College Football
Taking Charge
Redshirt freshman QB Riley Skinner has helped spearhead Wake Forest's surprising march through the ACC
AN OLD JOKE among college football coaches goes like this: What's the best time to start a freshman quarterback? Answer: When he's a senior. Luckily for Wake Forest, Riley Skinner has never heard it. Last Saturday night the precocious redshirt freshman completed 15 of 23 passes for 120 yards and a touchdown as the 22nd-ranked Demon Deacons upset No. 16 Boston College 21--14. The days of Cake Forest are over. The win was Skinner's seventh in eight starts, and it lifted the Deacons into a tie with Maryland for first place in the ACC's Atlantic Division. With three games to play—against Florida State, Virginia Tech and the Terps—Wake (8--1) is in position to win its first conference title since 1970. "It's time to dream a little bit," says coach Jim Grobe.
Skinner's emergence in relief of injured junior Ben Mauk, who broke his right arm and dislocated his shoulder in the opener against Syracuse, has been the biggest revelation for a team picked to finish last in the Atlantic. The conference leader in passing efficiency (145.7) and completion percentage (68.6), Skinner has steadied a patchwork offense that has also lost its top two tailbacks to injury. Most important, he has thrown just three interceptions in 140 attempts.

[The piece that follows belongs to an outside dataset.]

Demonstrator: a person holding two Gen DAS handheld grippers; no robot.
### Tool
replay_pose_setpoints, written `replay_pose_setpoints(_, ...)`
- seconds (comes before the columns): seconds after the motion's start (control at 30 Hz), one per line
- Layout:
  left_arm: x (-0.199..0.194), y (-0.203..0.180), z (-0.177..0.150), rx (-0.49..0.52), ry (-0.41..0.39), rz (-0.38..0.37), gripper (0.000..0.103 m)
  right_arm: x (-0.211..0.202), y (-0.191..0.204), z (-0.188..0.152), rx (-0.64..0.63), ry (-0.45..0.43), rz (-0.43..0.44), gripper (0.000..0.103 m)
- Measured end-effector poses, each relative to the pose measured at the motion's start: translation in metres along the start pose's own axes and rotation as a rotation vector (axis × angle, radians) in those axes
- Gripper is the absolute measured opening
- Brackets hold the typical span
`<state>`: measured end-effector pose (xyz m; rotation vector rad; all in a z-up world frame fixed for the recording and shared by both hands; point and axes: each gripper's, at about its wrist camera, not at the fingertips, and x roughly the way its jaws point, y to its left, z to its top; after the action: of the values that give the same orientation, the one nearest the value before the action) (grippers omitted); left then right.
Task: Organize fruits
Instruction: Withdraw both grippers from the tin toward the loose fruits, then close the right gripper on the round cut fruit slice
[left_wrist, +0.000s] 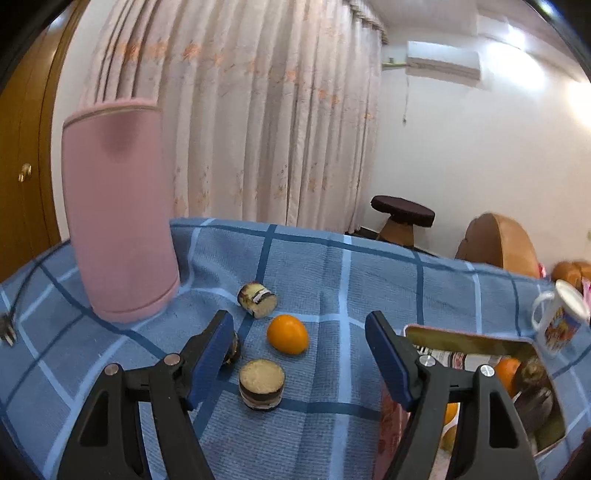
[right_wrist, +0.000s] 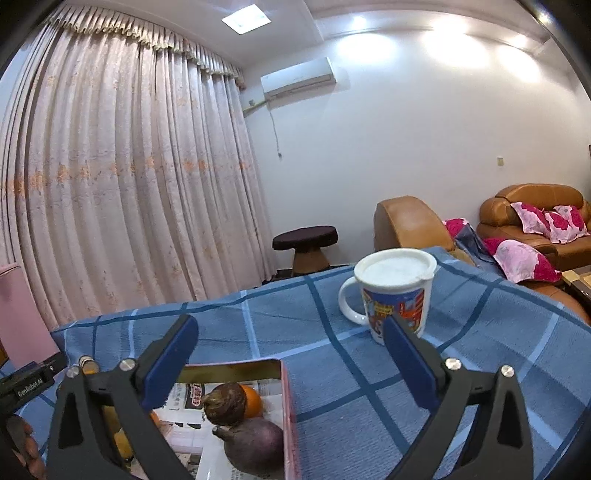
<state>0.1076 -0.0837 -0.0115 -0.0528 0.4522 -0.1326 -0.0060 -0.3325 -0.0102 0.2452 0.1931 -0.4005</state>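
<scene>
In the left wrist view an orange (left_wrist: 287, 333) lies on the blue checked cloth (left_wrist: 332, 266). Two cut sugarcane pieces lie near it, one behind (left_wrist: 257, 299) and one upright in front (left_wrist: 261, 384). A third dark piece (left_wrist: 233, 350) is partly hidden by the left finger. My left gripper (left_wrist: 299, 354) is open and empty above them. A gold-lined box (left_wrist: 480, 343) at the right holds fruit. In the right wrist view my right gripper (right_wrist: 291, 365) is open and empty above that box (right_wrist: 288, 398), which holds an orange (right_wrist: 253, 400) and two dark purple fruits (right_wrist: 255, 446).
A tall pink-covered appliance (left_wrist: 118, 214) stands at the back left, with a plug (left_wrist: 7, 330) beside it. A lidded white mug (right_wrist: 395, 291) stands right of the box. The table's far edge (left_wrist: 295, 227) drops to a stool and brown sofas.
</scene>
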Motion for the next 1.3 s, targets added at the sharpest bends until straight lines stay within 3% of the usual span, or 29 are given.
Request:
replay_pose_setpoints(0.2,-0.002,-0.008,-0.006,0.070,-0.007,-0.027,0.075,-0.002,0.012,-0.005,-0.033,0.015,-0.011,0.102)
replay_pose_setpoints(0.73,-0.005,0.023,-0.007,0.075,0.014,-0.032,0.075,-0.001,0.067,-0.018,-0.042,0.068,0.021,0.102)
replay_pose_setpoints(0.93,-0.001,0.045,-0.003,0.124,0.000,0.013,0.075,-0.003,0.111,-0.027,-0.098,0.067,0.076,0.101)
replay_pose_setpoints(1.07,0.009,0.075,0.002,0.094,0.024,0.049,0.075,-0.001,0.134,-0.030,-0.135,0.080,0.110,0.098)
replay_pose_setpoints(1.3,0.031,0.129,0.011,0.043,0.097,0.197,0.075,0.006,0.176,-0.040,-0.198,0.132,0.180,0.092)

The Deacons nearly missed out on Skinner when he was coming out of the Bolles School in Jacksonville. As a senior, he led the Bulldogs to the 2004 state 3A championship, completing 77% of his passes and throwing for 31 touchdowns. But recruiters from South Carolina and other big-time programs told Skinner that, at 6'1", he was too small to play quarterback. As signing day approached in February 2005, his only offer was from I-AA Samford. Enter Grobe, who had traveled to Bolles in January to visit another recruit. Already having a stable of quarterbacks, he was taken by surprise when Bulldogs coach Corky Rogers took him aside to talk about Skinner for more than an hour. Tight ends and fullbacks coach Tom Elrod, who'd lobbied Grobe on Skinner's behalf in December, kept up the pressure back in Winston-Salem. "He better be a good player," Grobe told Elrod, "because you're going to have to fall on your sword for him." Skinner was the last commitment in Wake's 2005 recruiting class.

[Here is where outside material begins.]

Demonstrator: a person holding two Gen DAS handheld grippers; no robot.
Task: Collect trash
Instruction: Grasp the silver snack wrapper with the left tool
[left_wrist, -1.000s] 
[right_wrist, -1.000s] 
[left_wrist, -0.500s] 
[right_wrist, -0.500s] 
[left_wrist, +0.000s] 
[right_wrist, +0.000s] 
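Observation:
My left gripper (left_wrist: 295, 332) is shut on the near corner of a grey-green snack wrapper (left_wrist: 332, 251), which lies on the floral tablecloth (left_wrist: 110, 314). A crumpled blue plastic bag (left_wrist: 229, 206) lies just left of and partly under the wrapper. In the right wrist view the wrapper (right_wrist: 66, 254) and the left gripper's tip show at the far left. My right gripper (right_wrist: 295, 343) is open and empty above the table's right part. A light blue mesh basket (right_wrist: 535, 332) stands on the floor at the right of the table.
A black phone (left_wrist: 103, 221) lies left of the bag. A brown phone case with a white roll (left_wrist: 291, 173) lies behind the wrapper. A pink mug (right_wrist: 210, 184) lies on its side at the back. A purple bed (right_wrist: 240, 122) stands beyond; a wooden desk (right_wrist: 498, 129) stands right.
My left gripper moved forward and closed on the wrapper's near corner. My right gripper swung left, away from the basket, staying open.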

This year he played his way onto the Demon Deacons' two-deep during preseason practice. When Mauk went down in the third quarter against Syracuse, Grobe turned to Skinner. In wins over Duke, UConn and Ole Miss, his command of the offense was limited. "We just called the plays and lived with it," says quarterbacks coach Jeff Mullen. But Skinner began to read defenses better, enabling him to make adjustments and call audibles. In Wake's 27--17 loss to 15th-ranked Clemson on Oct. 7, he picked apart a tough Tigers defense, completing 18 of 23 passes for 169 yards and one touchdown. "He's right 90 percent of the time now," says Mullen. "And it's scary how accurate he is. You don't coach that."
Skinner certainly benefits from playing on a team loaded with redshirt juniors and seniors. He's not yet as capable as he needs to be; the option, normally a staple of the Deacons' attack, has basically been scrapped until 2007 because Grobe wants to keep his quarterback away from "all that ride and decide stuff." Last Saturday, BC ran up 430 yards of total offense to Wake's 280, marking the fifth time in seven games that the Deacons had won despite being outgained. "We just need him to take care of the football," says Grobe of Skinner. "He doesn't have to be the difference for us."
Maybe not, but the fact is that Wake has tied a school record with eight wins, something that seemed unimaginable when Mauk went down. In that regard, Skinner has made all the difference.
Deacons' Demons
Wake Forest is tied with Maryland atop the ACC Atlantic Division and looking to win its first conference title since 1970. Now comes the hard part. In addition to facing No. 20 Virginia Tech, 18th-ranked Wake must play a pair of longtime nemeses and could go up against No. 19 Georgia Tech, the Coastal Division leader, in the conference championship game.